With percentile metrics, analysts using client BI tools can query data sources to show data values at percentile ranks, insulate their analyses from outliers, and find the percentile rank for specific records. You can create percentile metrics on numeric columns that use the float or integer data types.
Percentile metrics can estimate values at specific quantiles:
- Median
- Quartile
- Decile
AtScale estimates the values through an algorithm that requires memory and CPU resources in your data warehouse. The higher the quality of the estimate you want AtScale to calculate, the more memory is required. When you create a percentile metric, you can set a level of quality: 1 - 50,000. Quality values can be broken down as follows:
- 50: Low quality
- 200: Medium quality
- 1000: High quality
Consider the following when deciding which level of quality to set:
-
Dimensionality of the queries that will use your percentile metrics. Queries that reference a large number of dimensions require more memory on the nodes of your data warehouse than queries that reference a smaller number of dimensions. Of course, "large" and "small" are relative to your system resources and the number of dimensions in your data models:
- If the bulk of the queries that will use the metric will reference a large number of dimensions, use either a low (50) or medium (200) quality estimate. Lower quality estimates require less memory in your data warehouse than high quality ones (1000), but at the cost of less accurate estimates of percentile values.
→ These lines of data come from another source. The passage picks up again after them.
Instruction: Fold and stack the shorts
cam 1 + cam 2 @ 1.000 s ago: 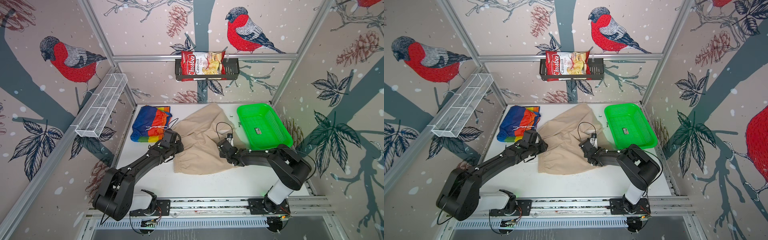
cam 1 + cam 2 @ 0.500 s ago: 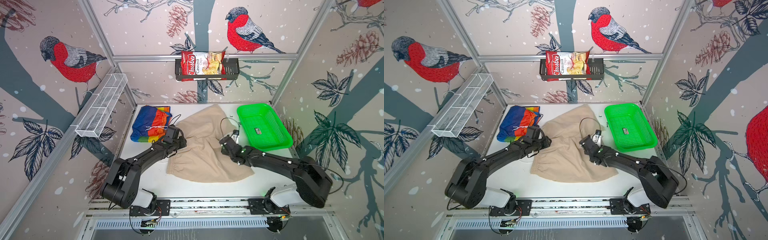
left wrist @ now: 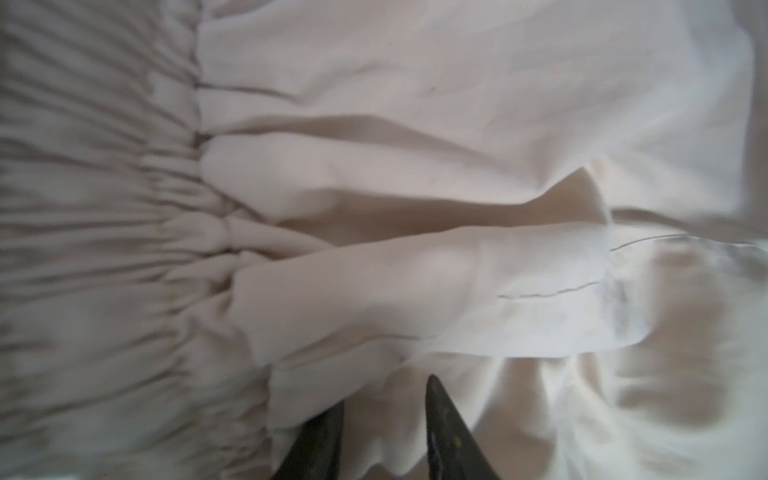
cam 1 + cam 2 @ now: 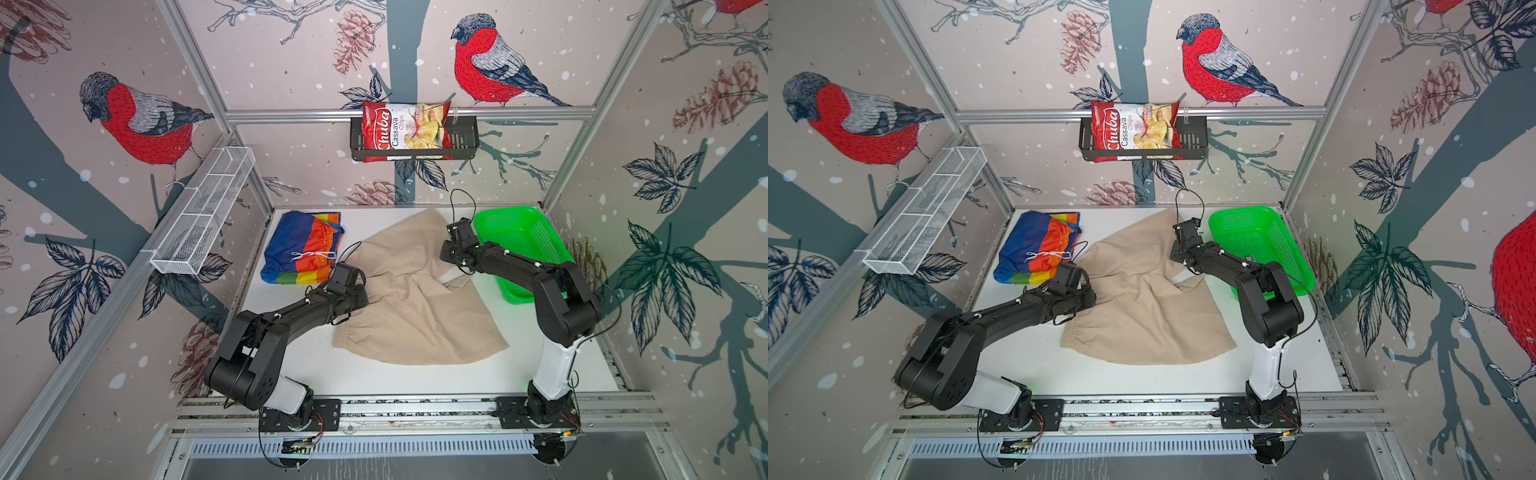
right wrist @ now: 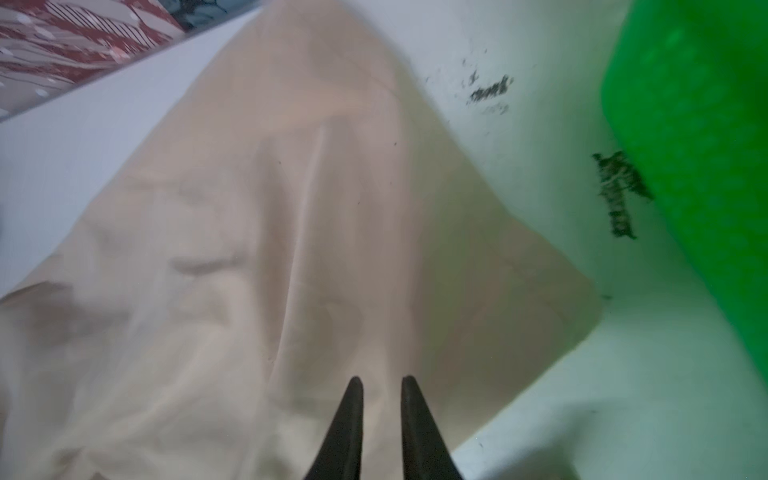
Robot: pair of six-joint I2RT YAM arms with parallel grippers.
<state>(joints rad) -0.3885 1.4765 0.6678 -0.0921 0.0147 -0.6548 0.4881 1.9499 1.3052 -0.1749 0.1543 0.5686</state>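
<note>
**Clerk:** Item one, to be located?
**Keeper:** Beige shorts (image 4: pixel 415 307), laid open and unfolded on the desk (image 4: pixel 415 382) at mid-width. The long axis is judged to run from the far wall toward the near rail. One pointed end lies far, and the gathered waistband (image 4: pixel 347 334) is seen at the near left corner

**Clerk:** Grippers, as entered?
**Keeper:** Left gripper (image 3: pixel 386 399): set at the left edge of the cloth, by the waistband. Its fingers are held a little apart, with a bunched fold clamped between them. Right gripper (image 5: pixel 382 380): set over the right edge, farther back, just beside the green basket (image 4: pixel 515 237). Its tips stand nearly together over the cloth, but whether any cloth is pinched cannot be told

**Clerk:** Item two?
**Keeper:** Striped shorts (image 4: pixel 301 249), folded, at the far left of the desk. They are listed as near the beige pair, well apart from the basket, and nearer to the left arm

**Clerk:** Relation on which the next move is judged to turn?
**Keeper:** The beige pair is bracketed across its short axis, one gripper at each side edge, so a fold across the width is favoured. The right edge would be carried leftward, toward the striped pair. A slipped pinch on the right is noted as the risk
</note>
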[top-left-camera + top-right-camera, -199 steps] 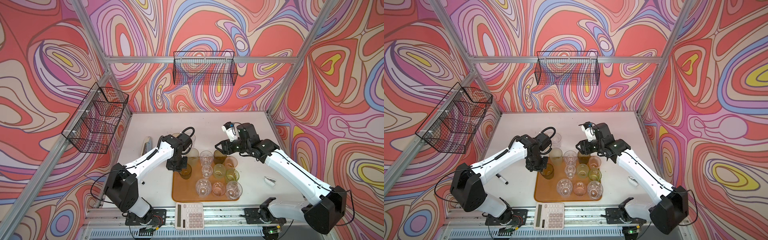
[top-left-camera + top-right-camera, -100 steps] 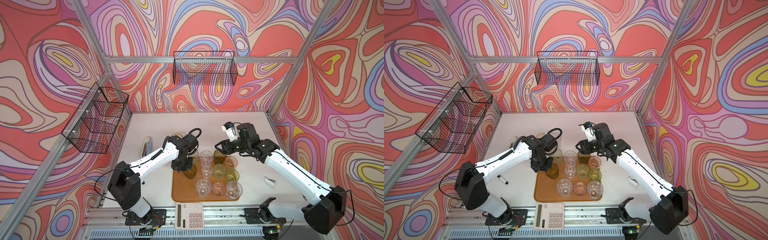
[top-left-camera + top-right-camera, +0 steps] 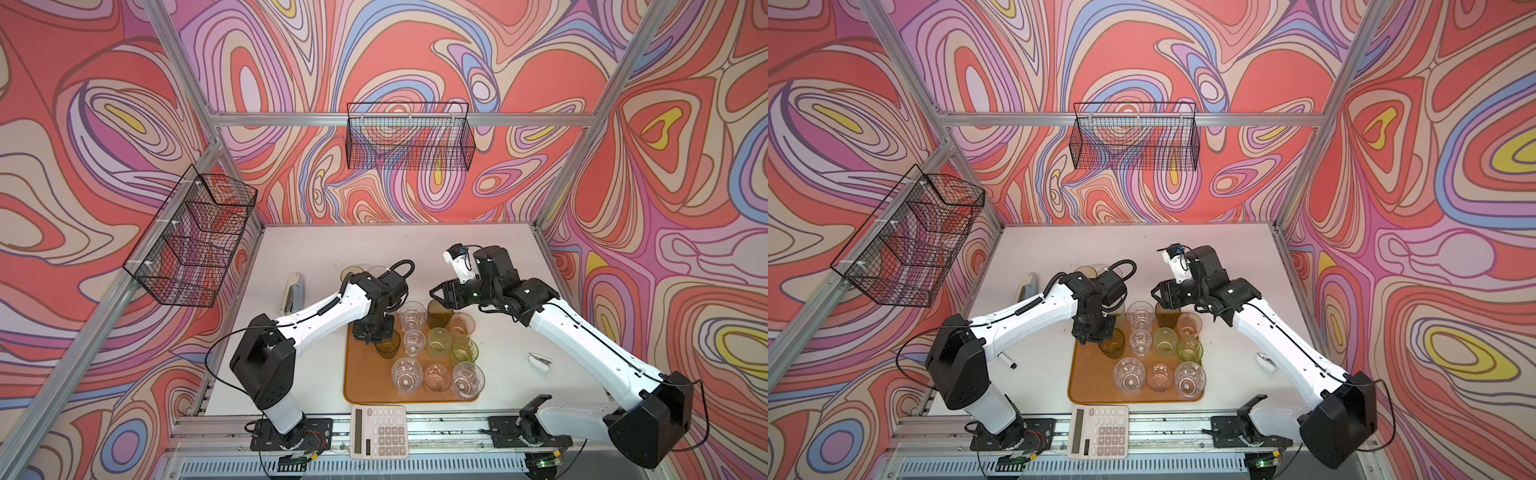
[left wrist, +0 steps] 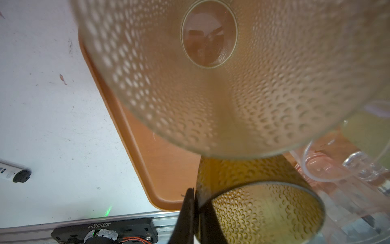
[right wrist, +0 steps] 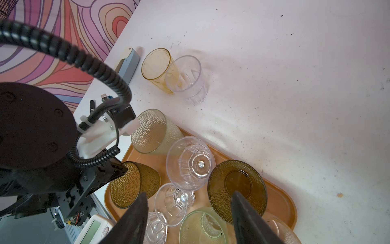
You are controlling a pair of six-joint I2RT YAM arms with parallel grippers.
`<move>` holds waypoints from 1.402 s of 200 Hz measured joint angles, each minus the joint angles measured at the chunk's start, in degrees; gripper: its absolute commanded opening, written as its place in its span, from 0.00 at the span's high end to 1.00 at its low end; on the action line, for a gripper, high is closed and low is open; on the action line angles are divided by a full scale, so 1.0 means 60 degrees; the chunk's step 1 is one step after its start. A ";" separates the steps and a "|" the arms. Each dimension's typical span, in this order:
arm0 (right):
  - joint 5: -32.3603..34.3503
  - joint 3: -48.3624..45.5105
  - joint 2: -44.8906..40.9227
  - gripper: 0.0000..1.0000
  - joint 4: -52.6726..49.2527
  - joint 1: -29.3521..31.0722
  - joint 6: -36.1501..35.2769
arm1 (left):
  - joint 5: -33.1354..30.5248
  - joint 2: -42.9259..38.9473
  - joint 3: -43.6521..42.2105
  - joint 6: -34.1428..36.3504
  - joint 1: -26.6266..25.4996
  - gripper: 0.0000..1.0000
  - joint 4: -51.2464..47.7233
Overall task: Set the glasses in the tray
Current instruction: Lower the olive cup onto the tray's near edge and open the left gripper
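The orange-brown tray (image 3: 362, 388) (image 3: 1086, 384) holds several glasses in both top views. My left gripper (image 3: 376, 336) (image 4: 195, 197) is shut on the rim wall of an olive-brown dimpled glass (image 3: 387, 348) (image 4: 253, 202) over the tray's left part. A pale dimpled glass (image 4: 211, 80) (image 5: 154, 133) stands just behind it. My right gripper (image 3: 440, 293) (image 5: 187, 213) hangs open above the tray's back row. It holds nothing, and one finger is over another olive-brown glass (image 5: 237, 186). An amber glass (image 5: 157, 67) and a clear glass (image 5: 185, 78) stand on the table behind the tray.
A white calculator (image 3: 379, 431) lies at the tray's front edge. A grey stapler (image 3: 292, 292) and a marker (image 3: 1007, 360) lie left of the tray. A small white object (image 3: 540, 362) lies to its right. Wire baskets (image 3: 409, 139) hang on the walls.
My left gripper has carried the olive-brown glass a little to the right, further over the tray. The right arm has not moved.
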 measured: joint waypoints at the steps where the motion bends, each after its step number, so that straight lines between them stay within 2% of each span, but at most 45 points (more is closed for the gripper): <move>1: 0.0000 0.0000 0.0000 0.35 0.0000 0.0004 0.0000 | -0.0004 0.0004 0.0004 0.0000 -0.0004 0.92 0.0000; 103: -0.0040 -0.0011 -0.0007 0.35 0.0004 0.0004 0.0000 | -0.0543 0.0401 0.0106 0.0004 -0.0080 0.92 -0.0004; 191: -0.0066 -0.0011 -0.0007 0.35 0.0004 0.0004 0.0000 | -0.0579 0.0576 0.0106 0.0004 -0.0193 0.91 0.0091; 280: -0.0069 -0.0011 -0.0007 0.35 0.0004 0.0004 0.0000 | -0.0616 0.0707 0.0106 0.0007 -0.0237 0.86 0.0138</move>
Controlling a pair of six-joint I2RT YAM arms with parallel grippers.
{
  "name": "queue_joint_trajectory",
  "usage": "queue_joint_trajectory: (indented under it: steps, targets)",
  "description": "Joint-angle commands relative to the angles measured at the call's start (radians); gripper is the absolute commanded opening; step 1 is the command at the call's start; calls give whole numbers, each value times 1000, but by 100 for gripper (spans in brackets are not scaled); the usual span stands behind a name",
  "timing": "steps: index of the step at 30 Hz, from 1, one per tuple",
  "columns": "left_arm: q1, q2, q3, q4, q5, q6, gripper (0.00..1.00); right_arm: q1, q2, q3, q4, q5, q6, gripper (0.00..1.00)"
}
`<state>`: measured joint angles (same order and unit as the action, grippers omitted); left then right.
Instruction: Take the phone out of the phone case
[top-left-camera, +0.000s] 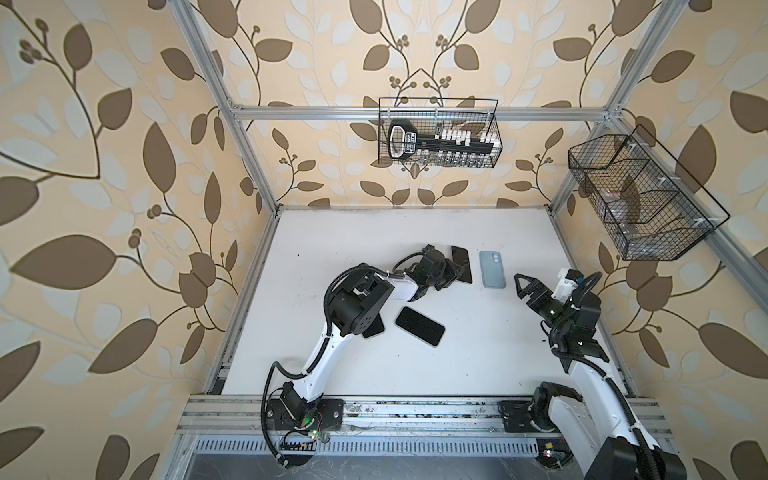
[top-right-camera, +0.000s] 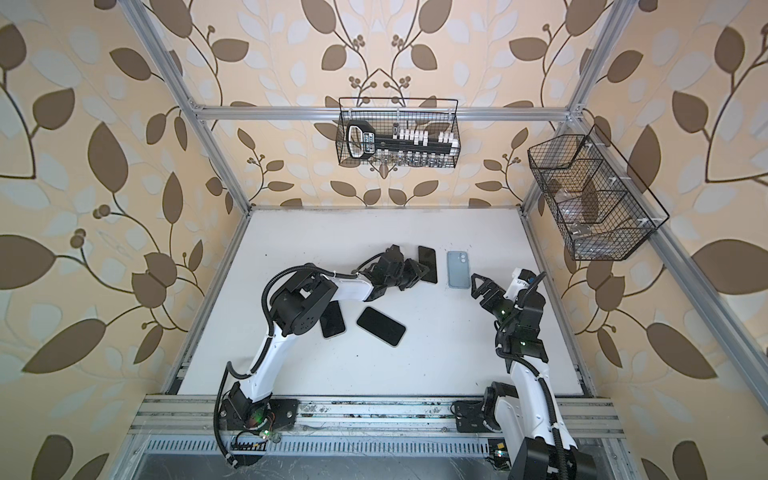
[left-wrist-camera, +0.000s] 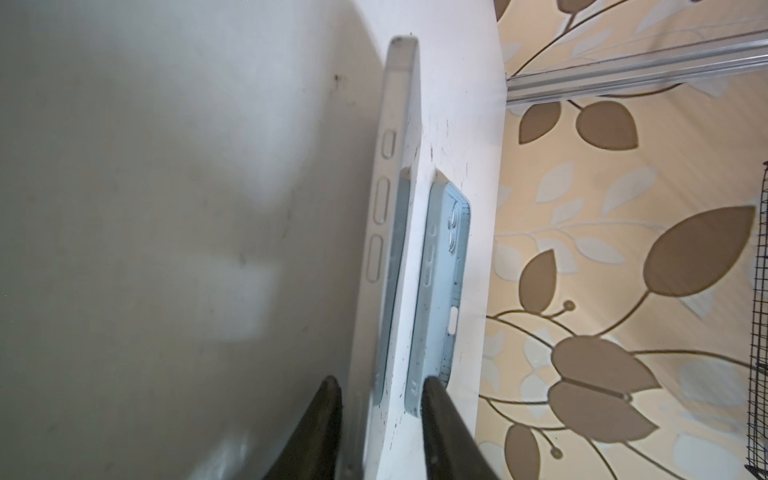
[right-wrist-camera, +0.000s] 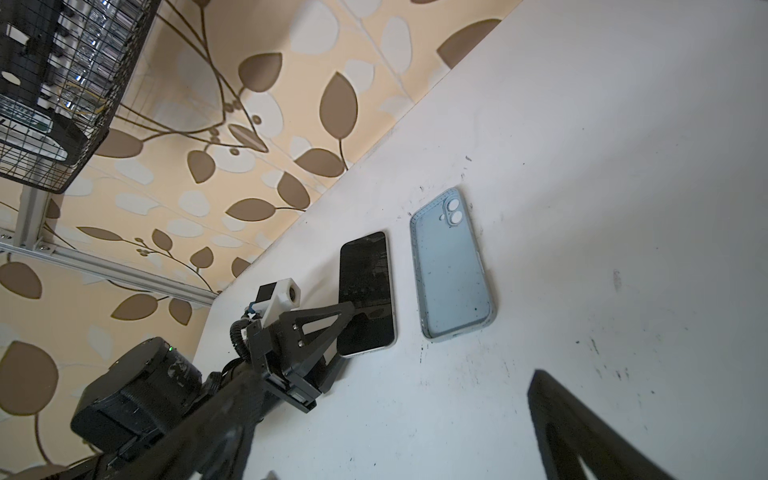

- If the bulk of the queries that will use the metric will reference a smaller number of dimensions, use either a medium or high quality estimate. A high estimate provides more accurate percentile estimates (with the accuracy of a medium value somewhere in between high and low), but at the cost of more memory in your data warehouse.
-
Amount of memory on each node of your data warehouse. The task of percentile estimation during query processing is divided across your nodes. High quality estimates require more memory, whereas low quality estimates require relatively less memory. Data warehouses that have a smaller number of nodes must have relatively more memory per node than data warehouses that have a larger number of nodes, as more processing must be done on each node.
-
Higher qualities. As previously mentioned, the level of quality can be set using an integer number between 1 - 50,000. For large data sets (billions of rows), setting a higher quality value (for example, 15000) can help improve the results.
Ultimately, you will need to run tests based on the criteria above to decide which quality setting to use.
You can only set the quantile and quality (compression) for percentile metrics by editing the metric's underlying SML. For more information, see the AtScale SML Object Documentation on GitHub.
After you create a percentile metric, it appears in the Model properties panel with your other metrics. This gives you an idea of how it will appear in BI tools.
Figure 1. A percentile metric ranked by quartiles in the Model properties panel.

For more information on creating percentile metrics, see Add Additive or Non-Additive Metrics and the AtScale SML Object Documentation on GitHub.
Percentile example
Suppose you have an aggregate with the following characteristics:
- It contains one or more percentile metrics.
- It contains or joins to the lowest level of a hierarchy in a dimension.
Next, suppose a query is issued for a percentile ranking based on a higher level in the dimension's hierarchy.
If the aggregates.create.buildFromExisting global setting is set to true (its default value), then the engine can satisfy the query by creating a smaller aggregate based on the current aggregate, rather than by scanning the fact table. The engine can do this whether the first aggregate is system- or user-defined.
For example, suppose the engine created an aggregate in response to queries for the median net sales price for an item in each state. If a query subsequently asks for the median net sales per country, the engine can create a new aggregate by rolling up the data in the existing aggregate. The alternative to creating this second aggregate would be for the engine to scan the fact table.